Instructions for the task: This exercise calls for the line with "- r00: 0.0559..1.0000", the line with "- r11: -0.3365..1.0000", and all lines between them in the material below, output exactly and with no other lines.

Dataset content:
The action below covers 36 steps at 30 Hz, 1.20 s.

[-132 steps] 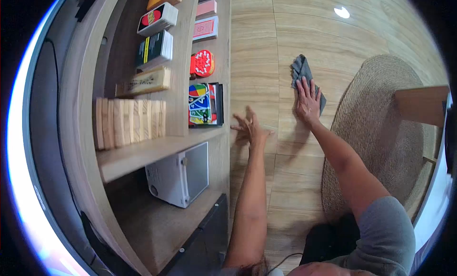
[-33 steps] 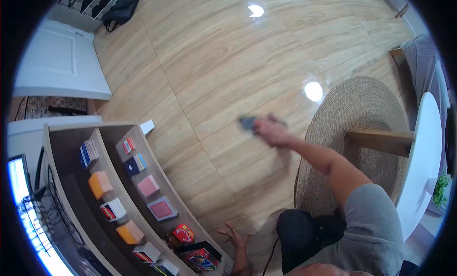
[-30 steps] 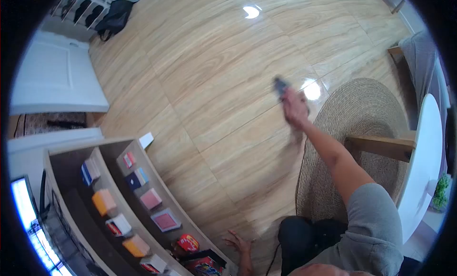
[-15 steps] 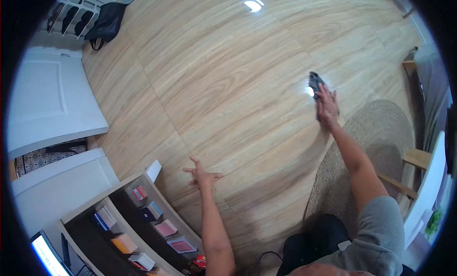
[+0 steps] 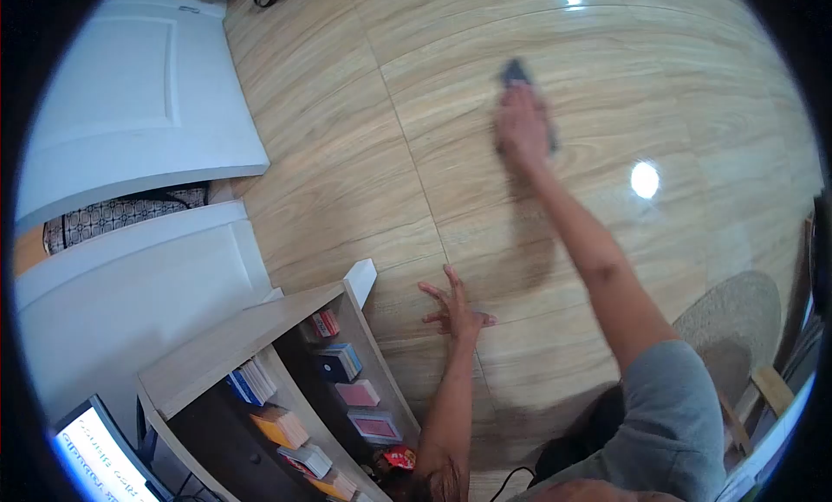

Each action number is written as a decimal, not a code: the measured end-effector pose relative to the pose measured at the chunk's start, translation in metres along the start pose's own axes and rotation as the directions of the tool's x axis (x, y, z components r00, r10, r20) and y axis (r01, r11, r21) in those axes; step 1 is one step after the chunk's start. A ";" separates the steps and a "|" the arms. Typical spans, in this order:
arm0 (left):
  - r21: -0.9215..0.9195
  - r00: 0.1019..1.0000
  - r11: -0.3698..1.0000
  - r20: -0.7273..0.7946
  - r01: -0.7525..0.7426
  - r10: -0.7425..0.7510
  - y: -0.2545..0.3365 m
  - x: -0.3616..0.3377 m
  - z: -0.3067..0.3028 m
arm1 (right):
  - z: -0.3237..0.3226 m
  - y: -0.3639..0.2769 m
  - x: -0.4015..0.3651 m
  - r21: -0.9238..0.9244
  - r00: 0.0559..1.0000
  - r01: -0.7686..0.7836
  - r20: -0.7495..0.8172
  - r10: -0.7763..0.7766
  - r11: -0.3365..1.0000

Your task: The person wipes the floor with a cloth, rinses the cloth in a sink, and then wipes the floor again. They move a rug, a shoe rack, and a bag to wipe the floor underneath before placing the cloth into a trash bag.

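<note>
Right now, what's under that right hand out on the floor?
A dark grey cloth lies beneath the right hand, blurred but showing past the fingers and alongside. The hand covers the cloth's middle, and the cloth hides part of the floor.

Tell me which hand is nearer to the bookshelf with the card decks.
The left. The left hand is spread close beside the bookshelf; the right hand is farther off across the floor, on the gray cloth.

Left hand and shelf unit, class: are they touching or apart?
Apart. The head view shows a strip of floor between the left hand, fingers spread, and the shelf unit.
</note>
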<state>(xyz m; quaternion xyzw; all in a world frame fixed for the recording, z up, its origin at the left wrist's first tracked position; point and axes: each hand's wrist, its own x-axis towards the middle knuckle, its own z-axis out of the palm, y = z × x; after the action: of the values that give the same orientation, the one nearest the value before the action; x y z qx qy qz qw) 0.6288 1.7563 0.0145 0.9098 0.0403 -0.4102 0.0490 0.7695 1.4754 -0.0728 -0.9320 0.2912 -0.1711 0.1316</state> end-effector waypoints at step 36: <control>0.123 0.997 0.991 0.061 0.042 -0.050 -0.020 0.005 -0.029 | -0.146 0.011 -0.108 0.328 0.811 0.247 0.445 -0.380 0.912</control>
<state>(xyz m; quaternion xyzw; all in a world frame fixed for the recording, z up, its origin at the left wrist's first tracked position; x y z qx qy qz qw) 0.6512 1.7801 0.0284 0.8964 0.0345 -0.4417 -0.0148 0.6226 1.5085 0.0297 -0.9546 0.0637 0.0205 0.2904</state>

Result of the exercise:
  - r00: 0.0559..1.0000
  - r01: -0.7686..0.7836
  - r20: -0.7495..0.8172
  - r10: -0.7763..0.7766
  - r11: -0.3365..1.0000

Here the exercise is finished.